■ TO DO
Exact reproduction required: the lines below from the line with "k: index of" to the line with "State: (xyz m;", both ends included, and no others.
[MATERIAL PROVIDED — start]
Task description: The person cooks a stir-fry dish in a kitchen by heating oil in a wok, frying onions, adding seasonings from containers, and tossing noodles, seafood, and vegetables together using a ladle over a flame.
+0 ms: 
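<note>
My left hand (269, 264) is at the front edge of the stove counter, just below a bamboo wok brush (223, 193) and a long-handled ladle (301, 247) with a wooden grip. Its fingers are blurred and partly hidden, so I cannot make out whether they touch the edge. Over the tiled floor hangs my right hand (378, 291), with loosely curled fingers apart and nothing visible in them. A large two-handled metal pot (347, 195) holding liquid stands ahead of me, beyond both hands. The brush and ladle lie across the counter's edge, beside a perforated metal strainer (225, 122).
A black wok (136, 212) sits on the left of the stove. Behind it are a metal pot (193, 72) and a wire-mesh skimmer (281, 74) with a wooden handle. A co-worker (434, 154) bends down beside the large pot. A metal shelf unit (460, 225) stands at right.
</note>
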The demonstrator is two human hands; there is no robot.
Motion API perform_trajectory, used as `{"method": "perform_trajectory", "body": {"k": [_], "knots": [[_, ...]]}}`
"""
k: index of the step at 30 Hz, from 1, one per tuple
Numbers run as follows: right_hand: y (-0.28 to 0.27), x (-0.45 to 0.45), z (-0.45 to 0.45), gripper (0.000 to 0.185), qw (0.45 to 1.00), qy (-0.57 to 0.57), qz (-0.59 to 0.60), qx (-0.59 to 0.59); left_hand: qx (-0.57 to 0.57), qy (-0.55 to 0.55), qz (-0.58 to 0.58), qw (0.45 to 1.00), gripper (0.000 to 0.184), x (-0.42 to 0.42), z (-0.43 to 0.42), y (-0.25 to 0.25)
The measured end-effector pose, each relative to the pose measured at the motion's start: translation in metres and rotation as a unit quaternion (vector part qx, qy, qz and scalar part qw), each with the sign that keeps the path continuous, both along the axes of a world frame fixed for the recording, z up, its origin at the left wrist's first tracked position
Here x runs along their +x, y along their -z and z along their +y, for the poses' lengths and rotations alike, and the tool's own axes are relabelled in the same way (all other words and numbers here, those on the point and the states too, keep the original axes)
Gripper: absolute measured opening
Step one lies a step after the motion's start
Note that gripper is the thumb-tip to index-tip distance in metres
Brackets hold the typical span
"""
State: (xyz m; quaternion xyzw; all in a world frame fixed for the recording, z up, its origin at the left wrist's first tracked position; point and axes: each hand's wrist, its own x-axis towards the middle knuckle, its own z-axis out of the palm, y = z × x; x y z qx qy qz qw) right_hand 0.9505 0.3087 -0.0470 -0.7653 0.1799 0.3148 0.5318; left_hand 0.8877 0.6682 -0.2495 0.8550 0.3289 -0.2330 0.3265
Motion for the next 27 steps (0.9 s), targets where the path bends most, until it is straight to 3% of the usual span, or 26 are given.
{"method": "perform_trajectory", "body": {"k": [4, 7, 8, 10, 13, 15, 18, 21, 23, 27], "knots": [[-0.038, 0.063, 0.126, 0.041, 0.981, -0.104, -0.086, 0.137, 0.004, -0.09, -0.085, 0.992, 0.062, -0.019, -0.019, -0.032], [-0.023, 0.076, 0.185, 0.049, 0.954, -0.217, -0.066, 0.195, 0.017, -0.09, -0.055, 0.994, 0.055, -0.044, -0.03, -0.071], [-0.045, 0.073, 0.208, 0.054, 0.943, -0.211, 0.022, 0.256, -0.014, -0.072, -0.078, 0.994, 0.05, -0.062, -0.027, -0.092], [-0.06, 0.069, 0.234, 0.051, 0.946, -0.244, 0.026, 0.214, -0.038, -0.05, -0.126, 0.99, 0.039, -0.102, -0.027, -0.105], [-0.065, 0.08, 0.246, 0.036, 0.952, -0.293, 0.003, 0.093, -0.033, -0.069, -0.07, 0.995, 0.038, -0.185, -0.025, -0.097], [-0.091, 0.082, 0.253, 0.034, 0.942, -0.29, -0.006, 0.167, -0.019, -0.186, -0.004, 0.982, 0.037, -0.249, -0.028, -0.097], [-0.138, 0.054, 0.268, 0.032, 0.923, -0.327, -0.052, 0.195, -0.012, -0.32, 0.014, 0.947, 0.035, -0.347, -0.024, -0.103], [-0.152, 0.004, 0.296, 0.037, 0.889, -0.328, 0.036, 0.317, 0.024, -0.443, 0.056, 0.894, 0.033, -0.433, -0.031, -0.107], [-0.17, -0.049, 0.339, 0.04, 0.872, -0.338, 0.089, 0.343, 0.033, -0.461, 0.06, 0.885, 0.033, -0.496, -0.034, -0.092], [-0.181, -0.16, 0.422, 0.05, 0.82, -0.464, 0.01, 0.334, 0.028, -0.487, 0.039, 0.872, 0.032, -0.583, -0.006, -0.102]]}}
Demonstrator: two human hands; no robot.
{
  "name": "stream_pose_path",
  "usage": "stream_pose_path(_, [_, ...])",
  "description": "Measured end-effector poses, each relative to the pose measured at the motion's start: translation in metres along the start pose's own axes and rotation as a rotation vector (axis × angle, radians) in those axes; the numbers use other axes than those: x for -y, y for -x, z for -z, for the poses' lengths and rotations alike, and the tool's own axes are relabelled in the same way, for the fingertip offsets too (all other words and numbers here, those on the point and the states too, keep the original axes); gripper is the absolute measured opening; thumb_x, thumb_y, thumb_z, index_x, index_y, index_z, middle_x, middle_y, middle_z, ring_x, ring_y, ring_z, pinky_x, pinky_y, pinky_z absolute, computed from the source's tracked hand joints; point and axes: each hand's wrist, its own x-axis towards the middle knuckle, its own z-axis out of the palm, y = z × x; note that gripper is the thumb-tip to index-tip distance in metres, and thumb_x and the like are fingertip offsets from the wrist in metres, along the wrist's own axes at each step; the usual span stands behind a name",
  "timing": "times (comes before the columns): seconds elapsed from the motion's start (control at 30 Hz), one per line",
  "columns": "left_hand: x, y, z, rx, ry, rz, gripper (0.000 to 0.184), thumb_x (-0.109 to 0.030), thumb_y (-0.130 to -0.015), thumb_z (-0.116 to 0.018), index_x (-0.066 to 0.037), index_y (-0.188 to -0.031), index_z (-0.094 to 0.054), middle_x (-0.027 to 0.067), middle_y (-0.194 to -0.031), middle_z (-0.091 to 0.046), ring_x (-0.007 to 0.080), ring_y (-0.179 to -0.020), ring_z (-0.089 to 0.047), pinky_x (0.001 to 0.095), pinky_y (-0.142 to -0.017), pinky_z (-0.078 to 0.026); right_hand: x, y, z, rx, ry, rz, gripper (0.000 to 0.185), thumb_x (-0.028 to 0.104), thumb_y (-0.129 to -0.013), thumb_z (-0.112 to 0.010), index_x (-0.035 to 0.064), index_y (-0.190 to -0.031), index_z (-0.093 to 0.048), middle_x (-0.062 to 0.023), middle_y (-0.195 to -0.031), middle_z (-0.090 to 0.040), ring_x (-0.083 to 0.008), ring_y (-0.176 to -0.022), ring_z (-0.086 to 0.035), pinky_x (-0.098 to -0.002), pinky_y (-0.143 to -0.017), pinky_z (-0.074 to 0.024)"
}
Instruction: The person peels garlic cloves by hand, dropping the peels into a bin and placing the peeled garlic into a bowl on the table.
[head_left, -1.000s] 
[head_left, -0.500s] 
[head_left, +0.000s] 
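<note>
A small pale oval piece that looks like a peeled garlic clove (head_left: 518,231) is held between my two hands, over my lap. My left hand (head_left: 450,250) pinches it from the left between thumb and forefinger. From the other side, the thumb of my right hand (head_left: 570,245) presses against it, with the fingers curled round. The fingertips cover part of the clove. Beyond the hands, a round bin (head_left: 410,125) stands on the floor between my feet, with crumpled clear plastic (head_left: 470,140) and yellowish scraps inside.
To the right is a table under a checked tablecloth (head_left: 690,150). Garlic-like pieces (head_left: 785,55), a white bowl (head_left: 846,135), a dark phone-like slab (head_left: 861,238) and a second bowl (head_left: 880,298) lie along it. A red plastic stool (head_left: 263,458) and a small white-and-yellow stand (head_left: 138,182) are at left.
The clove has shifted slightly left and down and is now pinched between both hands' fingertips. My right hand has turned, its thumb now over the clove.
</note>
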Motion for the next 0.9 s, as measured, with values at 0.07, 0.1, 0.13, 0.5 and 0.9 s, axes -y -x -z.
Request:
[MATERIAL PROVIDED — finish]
■ ANSWER FOR THIS EXERCISE
k: index of the step at 30 Hz, from 1, one per tuple
Numbers run as follows: right_hand: y (-0.28 to 0.27), x (-0.45 to 0.45), z (-0.45 to 0.45), gripper (0.000 to 0.185), qw (0.45 to 1.00), qy (-0.57 to 0.57), qz (-0.59 to 0.60), qx (-0.59 to 0.59); left_hand: qx (-0.57 to 0.57), qy (-0.55 to 0.55), qz (-0.58 to 0.58), qw (0.45 to 1.00), gripper (0.000 to 0.184), x (-0.42 to 0.42), z (-0.43 to 0.42), y (-0.25 to 0.25)
The measured end-effector pose, each relative to the pose measured at the motion's start: translation in metres and rotation as a unit quaternion (vector part qx, qy, qz and scalar part qw), each with the sign that keeps the path continuous, both along the axes of a world frame fixed for the recording, z up, its origin at the left wrist's first tracked position
Here x runs along their +x, y along their -z and z along their +y, for the poses' lengths and rotations alike, and the tool's own axes are relabelled in the same way (all other words and numbers here, those on the point and the states too, keep the original axes)
Gripper: absolute measured opening
Step one lies a step after the motion's start
Note that gripper is the thumb-tip to index-tip distance in metres
Brackets hold the typical span
"""
State: (xyz m; quaternion xyzw; all in a world frame fixed for the recording, z up, its origin at the left wrist's first tracked position; point and axes: each hand's wrist, its own x-axis towards the middle knuckle, its own z-axis out of the palm, y = z × x; x y z qx qy qz qw) right_hand 0.9505 0.3087 -0.0470 -0.7653 0.1799 0.3148 0.5318; left_hand 0.8877 0.6682 -0.2495 0.8550 0.3289 -0.2330 0.3265

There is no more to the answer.